Am 25. des Morgens sollte die feierliche Prozession das Fest beschließen. Bereits um fünf Uhr war ein jeder auf seinem Posten; jeder trug auf der Brust ein kleines Stück weißer Leinwand mit einem aus rotem Zeug geschnittenen Herzen. Voran schritt der Kreuzträger; dann kamen zwei Pilger, goldene Herzen und ein silbernes Gefäß tragend, worin sich eine Liste der im verflossenen Jahr gebeteten Rosenkränze befand; darauf die Fahne des Vereins der heiligen Kindheit, umgeben von einigen hundert Knaben im Alter von 6 bis 13 Jahren; dann die acht Banner der verschiedenen Kongregationen von Wu-si, umgeben von 170 in Chorhemden gekleideten Männern, welche Kerzen in der Hand hielten; nun folgte eine Gruppe von 200 bis 300 Männern mit Fähnchen, denen das Banner des Mäßigkeitsvereins vorangetragen wurde; dann die Fahnen des heiligsten Herzens Jesu und des Gebetsapostolats, 25 Priester und 19 Kleriker, der Zelebrant in der Chorkappe [wohl im Tsin-kin]. Ihm schlossen sich an 100 Mann mit Fähnchen, 40 kleine Mädchen von der heiligen Kindheit, ebenfalls mit Fähnchen und geschart um das Banner Unserer Lieben Frau, 24 der Rettung ausgesetzter Kinder geweihte Jungfrauen mit einer neuen, kostbaren Fahne von der unbefleckten Empfängnis, die kleinen Mädchen der Schule von Wu-si, und endlich mehr als 300 Mütter mit ihren Kindern auf dem Arme, die sie Unserer Lieben Frau weihen wollten. 

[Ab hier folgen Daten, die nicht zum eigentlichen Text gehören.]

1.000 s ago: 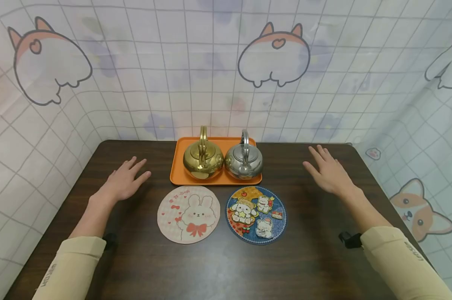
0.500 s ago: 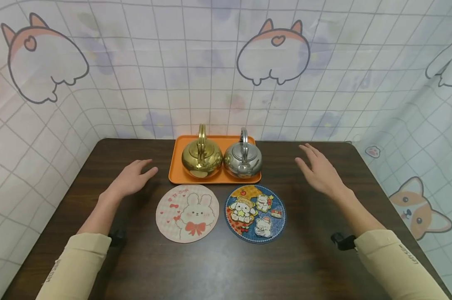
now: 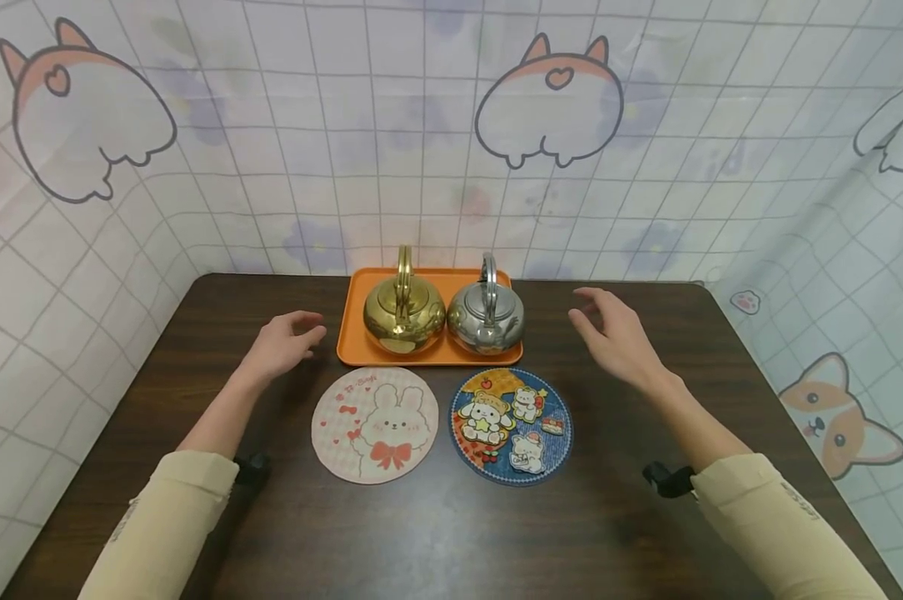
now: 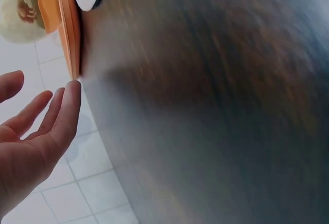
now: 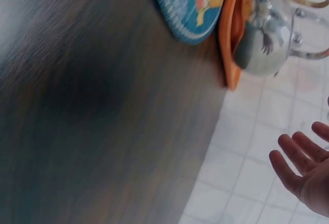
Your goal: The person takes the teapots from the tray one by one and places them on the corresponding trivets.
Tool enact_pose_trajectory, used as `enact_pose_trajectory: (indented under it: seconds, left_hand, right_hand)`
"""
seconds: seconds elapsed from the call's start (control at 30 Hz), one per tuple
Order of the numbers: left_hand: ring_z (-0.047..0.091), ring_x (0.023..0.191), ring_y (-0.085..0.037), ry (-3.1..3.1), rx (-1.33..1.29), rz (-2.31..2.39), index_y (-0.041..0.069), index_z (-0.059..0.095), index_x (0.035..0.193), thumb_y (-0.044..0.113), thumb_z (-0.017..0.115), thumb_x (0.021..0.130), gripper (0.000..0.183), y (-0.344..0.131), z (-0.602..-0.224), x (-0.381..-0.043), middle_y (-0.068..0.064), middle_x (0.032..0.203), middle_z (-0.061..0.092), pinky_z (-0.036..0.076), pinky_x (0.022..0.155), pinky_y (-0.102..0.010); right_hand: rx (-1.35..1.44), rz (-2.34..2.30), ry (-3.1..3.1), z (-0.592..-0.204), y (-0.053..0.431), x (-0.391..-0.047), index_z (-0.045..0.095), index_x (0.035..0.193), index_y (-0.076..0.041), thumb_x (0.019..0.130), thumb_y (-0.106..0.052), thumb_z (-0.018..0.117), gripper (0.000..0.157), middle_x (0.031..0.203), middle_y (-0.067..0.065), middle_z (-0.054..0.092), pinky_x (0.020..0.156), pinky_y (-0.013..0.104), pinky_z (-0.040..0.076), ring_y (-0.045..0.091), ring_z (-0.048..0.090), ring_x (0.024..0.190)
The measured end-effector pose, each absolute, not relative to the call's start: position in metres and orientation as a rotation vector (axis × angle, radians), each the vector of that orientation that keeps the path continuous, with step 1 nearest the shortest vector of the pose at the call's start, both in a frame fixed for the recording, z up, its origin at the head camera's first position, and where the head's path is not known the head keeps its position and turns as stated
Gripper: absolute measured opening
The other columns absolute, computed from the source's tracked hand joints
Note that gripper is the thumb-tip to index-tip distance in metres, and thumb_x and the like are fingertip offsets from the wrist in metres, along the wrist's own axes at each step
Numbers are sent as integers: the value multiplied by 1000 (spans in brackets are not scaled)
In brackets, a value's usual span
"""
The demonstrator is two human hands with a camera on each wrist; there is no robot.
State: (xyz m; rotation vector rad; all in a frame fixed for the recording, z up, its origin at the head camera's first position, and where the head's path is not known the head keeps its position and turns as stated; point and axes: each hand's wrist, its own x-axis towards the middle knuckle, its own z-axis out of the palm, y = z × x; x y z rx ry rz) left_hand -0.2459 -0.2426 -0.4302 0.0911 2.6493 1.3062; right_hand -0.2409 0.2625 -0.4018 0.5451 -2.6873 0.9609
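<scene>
A gold kettle [image 3: 404,317] and a silver kettle [image 3: 486,321] stand side by side on an orange tray [image 3: 440,358], their handles upright. My left hand [image 3: 281,343] hovers to the left of the tray, fingers loosely bent and holding nothing. In the left wrist view its fingertips [image 4: 73,88] overlap the tray's corner. To the right of the silver kettle is my right hand [image 3: 612,333], nothing in it, its fingers relaxed and spread. The right wrist view shows the silver kettle's side [image 5: 267,34] beyond that hand.
A round pink rabbit mat [image 3: 376,425] lies in front of the gold kettle. Beside it, a round blue cartoon mat [image 3: 511,427] sits before the silver kettle. The dark wooden table [image 3: 436,542] ends at a tile-patterned cloth backdrop [image 3: 421,192].
Both hands have moved inward towards the tray, the left one to the right and the right one to the left. Their fingers are more bent than before. Kettles, tray and mats stay put.
</scene>
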Motion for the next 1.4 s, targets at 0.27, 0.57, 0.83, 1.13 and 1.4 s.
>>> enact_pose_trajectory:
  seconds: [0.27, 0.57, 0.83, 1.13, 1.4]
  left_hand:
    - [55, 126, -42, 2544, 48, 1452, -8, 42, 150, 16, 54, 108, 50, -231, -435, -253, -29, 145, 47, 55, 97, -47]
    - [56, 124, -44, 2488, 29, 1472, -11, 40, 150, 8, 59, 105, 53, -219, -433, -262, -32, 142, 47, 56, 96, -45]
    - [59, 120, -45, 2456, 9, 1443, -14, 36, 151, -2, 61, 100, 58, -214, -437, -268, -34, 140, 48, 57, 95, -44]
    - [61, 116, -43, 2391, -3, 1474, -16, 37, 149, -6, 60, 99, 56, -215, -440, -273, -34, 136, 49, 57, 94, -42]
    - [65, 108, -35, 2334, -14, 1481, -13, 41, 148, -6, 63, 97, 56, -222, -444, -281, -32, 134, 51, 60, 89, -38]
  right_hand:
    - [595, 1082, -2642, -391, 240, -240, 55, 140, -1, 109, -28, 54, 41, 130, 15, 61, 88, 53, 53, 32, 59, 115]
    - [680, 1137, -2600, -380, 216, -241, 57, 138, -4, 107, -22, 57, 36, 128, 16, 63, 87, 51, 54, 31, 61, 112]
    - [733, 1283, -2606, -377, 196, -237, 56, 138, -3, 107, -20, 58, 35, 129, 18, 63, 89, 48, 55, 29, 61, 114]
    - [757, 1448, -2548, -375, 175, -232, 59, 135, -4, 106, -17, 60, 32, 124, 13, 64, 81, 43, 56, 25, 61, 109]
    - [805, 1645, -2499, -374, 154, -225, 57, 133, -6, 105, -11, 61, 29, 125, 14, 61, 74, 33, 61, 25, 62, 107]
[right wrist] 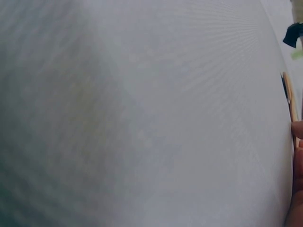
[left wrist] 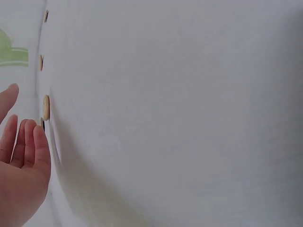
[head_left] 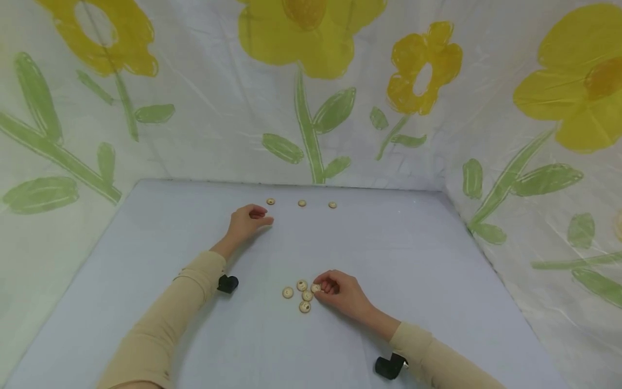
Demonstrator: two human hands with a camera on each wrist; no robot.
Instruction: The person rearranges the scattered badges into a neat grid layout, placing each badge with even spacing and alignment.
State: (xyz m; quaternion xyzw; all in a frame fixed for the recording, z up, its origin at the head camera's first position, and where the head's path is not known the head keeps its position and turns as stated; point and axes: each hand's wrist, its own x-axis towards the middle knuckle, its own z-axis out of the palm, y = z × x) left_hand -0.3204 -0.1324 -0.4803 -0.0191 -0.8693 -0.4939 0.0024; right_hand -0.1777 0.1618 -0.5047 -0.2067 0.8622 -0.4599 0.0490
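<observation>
My left hand [head_left: 249, 221] reaches toward the far side of the table, thumb and fingers apart. Just past its fingertips in the left wrist view, a round wooden disc [left wrist: 46, 108] lies on the table. Nearer me, my right hand [head_left: 342, 292] pinches a pale wooden disc [head_left: 316, 288] with dark marks between thumb and forefinger. That disc sits at the right side of a loose cluster with several like it, among them a left one [head_left: 288, 292] and a front one [head_left: 304, 307]. In the right wrist view only fingertips [right wrist: 297, 128] and disc edges [right wrist: 288, 90] show.
Three more discs form a row near the table's back edge: left [head_left: 270, 201], middle [head_left: 302, 203] and right [head_left: 332, 205]. A white cloth [head_left: 204, 124] with yellow flowers hangs behind the pale table [head_left: 413, 259]. Black wrist cameras [head_left: 227, 283] hang beneath both sleeves.
</observation>
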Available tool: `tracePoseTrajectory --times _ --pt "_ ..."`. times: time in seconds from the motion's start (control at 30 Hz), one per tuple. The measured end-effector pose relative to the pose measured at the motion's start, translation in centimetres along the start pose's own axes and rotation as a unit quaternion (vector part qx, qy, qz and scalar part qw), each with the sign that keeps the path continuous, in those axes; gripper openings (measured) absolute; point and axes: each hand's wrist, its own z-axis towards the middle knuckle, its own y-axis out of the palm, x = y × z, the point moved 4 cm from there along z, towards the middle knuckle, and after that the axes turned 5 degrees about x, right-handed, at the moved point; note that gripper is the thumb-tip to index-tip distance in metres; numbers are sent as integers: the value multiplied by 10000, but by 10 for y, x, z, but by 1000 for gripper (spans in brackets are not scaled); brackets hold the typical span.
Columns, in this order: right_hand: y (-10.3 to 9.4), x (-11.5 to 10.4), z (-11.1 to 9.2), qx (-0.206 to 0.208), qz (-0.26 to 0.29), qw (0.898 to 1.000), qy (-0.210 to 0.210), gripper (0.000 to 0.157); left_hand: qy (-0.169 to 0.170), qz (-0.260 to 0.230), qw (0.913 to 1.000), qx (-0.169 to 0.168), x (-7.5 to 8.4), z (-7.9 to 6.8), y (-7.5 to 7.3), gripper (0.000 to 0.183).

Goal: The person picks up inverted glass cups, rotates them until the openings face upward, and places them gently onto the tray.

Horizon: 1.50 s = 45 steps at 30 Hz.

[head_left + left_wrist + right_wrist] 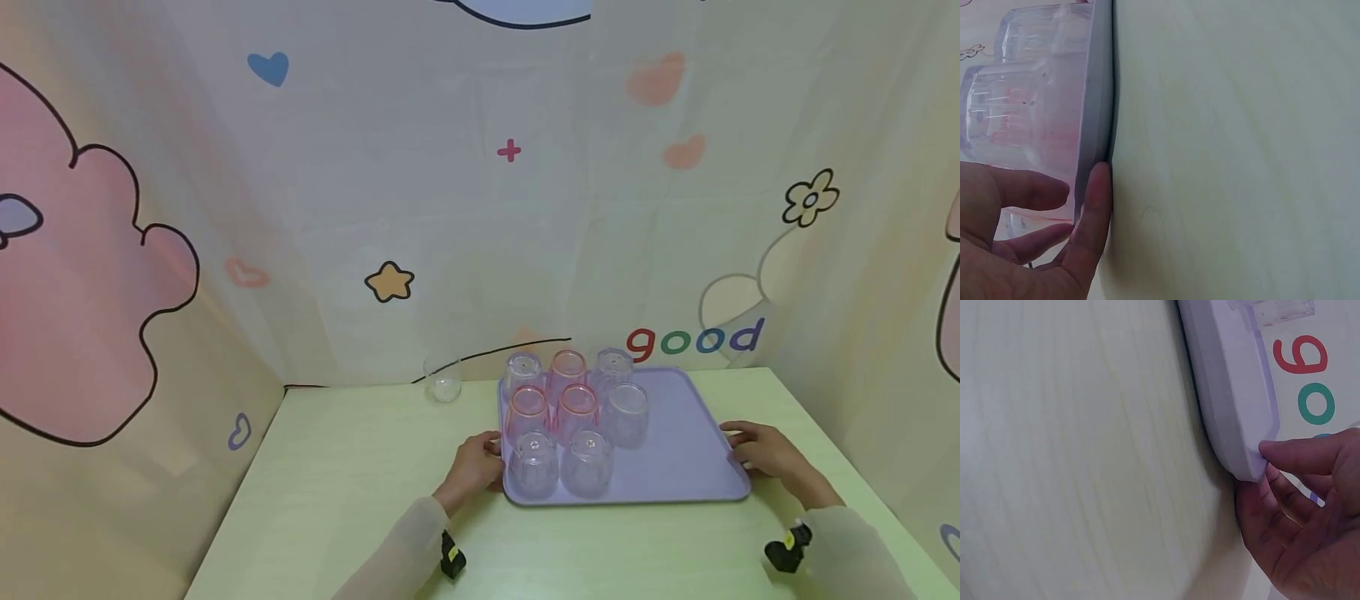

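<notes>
A lavender tray (682, 450) lies on the table with several glasses on its left part. In the front row, a clear glass (534, 465) and another clear glass (587, 465) show their patterned bases on top. Behind them are pink-tinted glasses, one of them a pink glass (577, 414), and more clear ones. My left hand (477, 463) grips the tray's left rim, one finger along its outer underside in the left wrist view. The opposite rim is held by my right hand (765, 450); its thumb (1297, 455) presses the rim from above, the other fingers under the corner.
A single clear glass (444, 385) stands off the tray, at the back of the pale wooden table (360, 467). Close behind the tray hangs a printed curtain (450, 208), with more fabric along both sides. The tray's right part shows bare surface.
</notes>
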Motion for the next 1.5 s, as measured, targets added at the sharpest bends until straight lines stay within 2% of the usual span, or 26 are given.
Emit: tracePoseTrajectory --times 0.2,0.33,0.53,0.7,0.8,0.9,1.0,1.17,1.27,1.4,1.5 --pt "0 3 3 -132 157 9996 217 59 -38 -103 9999 103 -3 -1 -12 48" --pt "0 6 4 -167 192 9994 244 59 37 4 9997 227 -3 -1 -24 42" --pt "0 5 4 -161 237 9992 277 59 519 198 9970 543 5 1 -45 34" --pt "0 5 3 -151 256 9989 374 60 658 158 9951 726 11 4 -60 31" --pt "-1 5 2 -135 273 9987 399 60 917 384 9911 885 17 5 -68 29" --pt "-1 5 2 -134 283 9988 385 60 1345 830 9808 1145 25 5 -75 28" --pt "0 4 2 -122 299 9988 366 60 1677 1335 9662 1434 34 5 -81 30" --pt "0 4 1 -98 284 9989 354 59 1895 2093 9437 1727 44 11 -88 37" --pt "0 4 1 -91 266 9990 339 59 2046 2502 9292 1790 50 16 -91 42" --pt "0 3 0 -89 236 9990 369 59 2367 3129 9032 1743 58 23 -93 49" --pt "0 3 1 -84 207 9989 414 59 2467 3581 8853 1646 61 30 -94 53"
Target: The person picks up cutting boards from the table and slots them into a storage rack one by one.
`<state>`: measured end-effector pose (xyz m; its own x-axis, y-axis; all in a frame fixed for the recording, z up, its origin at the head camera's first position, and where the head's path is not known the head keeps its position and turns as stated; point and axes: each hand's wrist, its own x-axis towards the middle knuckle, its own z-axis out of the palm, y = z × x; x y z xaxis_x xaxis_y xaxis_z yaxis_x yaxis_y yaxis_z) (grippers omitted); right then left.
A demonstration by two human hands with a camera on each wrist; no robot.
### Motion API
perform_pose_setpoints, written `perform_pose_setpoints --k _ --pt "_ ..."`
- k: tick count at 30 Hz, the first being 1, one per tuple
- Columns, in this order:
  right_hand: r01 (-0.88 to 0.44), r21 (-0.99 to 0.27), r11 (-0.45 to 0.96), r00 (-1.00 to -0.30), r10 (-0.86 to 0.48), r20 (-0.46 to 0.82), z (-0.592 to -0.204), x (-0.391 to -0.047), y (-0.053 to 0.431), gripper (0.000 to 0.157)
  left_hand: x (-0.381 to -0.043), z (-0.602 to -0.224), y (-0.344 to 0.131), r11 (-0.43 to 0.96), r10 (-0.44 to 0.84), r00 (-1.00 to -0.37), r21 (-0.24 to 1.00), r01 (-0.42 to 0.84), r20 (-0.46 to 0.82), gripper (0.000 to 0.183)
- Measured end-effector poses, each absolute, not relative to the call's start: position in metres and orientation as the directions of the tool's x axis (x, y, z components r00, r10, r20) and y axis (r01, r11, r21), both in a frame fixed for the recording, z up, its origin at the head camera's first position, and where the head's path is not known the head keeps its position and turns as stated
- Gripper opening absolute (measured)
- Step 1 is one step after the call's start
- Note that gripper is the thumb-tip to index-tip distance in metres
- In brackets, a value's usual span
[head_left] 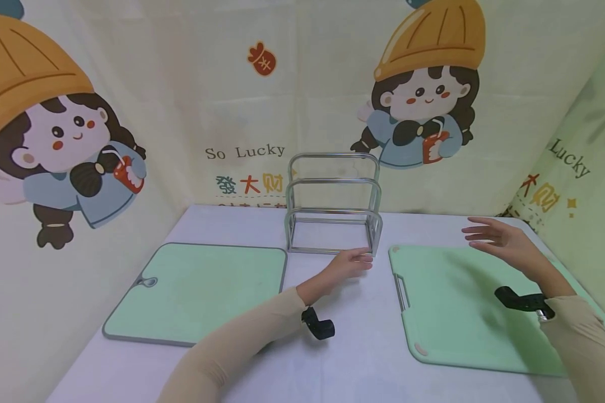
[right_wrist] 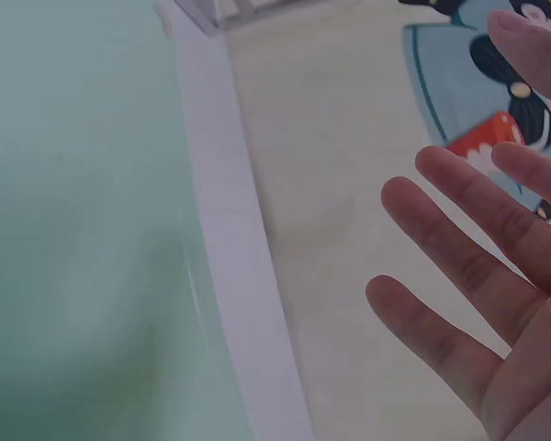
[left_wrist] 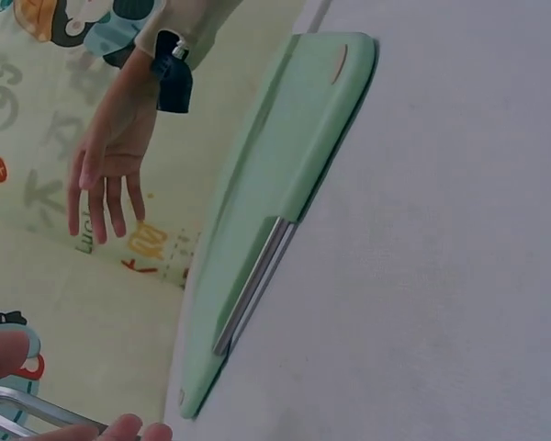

Um sechs Uhr setzte sich die Prozession, laut den Rosenkranz betend, in Bewegung und um sieben Uhr zog sie in die Kirche ein. Der Kreuzträger war bereits vor der Statue Unserer Lieben Frau von Lourdes angelangt, welche mit der Inschrift Tscheng-Mu-Malija, „Heilige Mutter Maria“, den Hauptaltar schmückt, als die Letzten des Zuges noch kaum auf halber Höhe des Berges sich befanden. Nur diejenigen welche mit an der Prozession Teil genommen hatten, konnten in der Kirche selbst Platz finden. Alle Banner wurden im Chor aufgepflanzt; die 170 Männer mit den Chorhemden stellten sich in doppelter Reihe von der Kommunionbank bis zum Portal auf. Alles verlief in schönster Ordnung. Während des Hochamtes nahten sich 800 bis 900 Personen dem Tische des Herrn, im Ganzen an diesem Morgen 3.700. Dann folgte die Predigt. Unmittelbar bevor der letzte Segen mit dem Allerheiligsten gegeben wurde, erneuerten alle unsere Christen, Männer und Frauen, Alt und Jung, die Weihe zum göttlichen Herzen Jesu. Die jüngeren Mitglieder des Mäßigkeitsvereins, 90 an der Zahl, erneuerten gleichfalls ihr Versprechen. Nach der Danksagung des Priesters brachten endlich noch die Mütter ihre Kinder Unserer Lieben Frau dar, und die Absingung der Marien-Litanei beschloss die Feier. Um 9.30 Uhr hatten bereits sämtliche Barken den Fuß des Berges wieder verlassen.

So steht es heute mit der Herrlichkeit des heiligen Berges Sose. Außer den beim Hauptfest anwesenden Prozessionen und Pilgern habe im Mai 1877 etwa 20.000 Christen das Heiligtum U.L.F. auf dem Sose besucht, und abgesehen von den 3.700 heiligen Kommunionen am Fest selbst näherten sich im nämlichen Monat noch über 3.000 Personen den heiligen Sakramenten in der Wallfahrtskirche.

Gepriesen sei Gott und die heilige, unbefleckte Gottesmutter, die Helferin der Christen!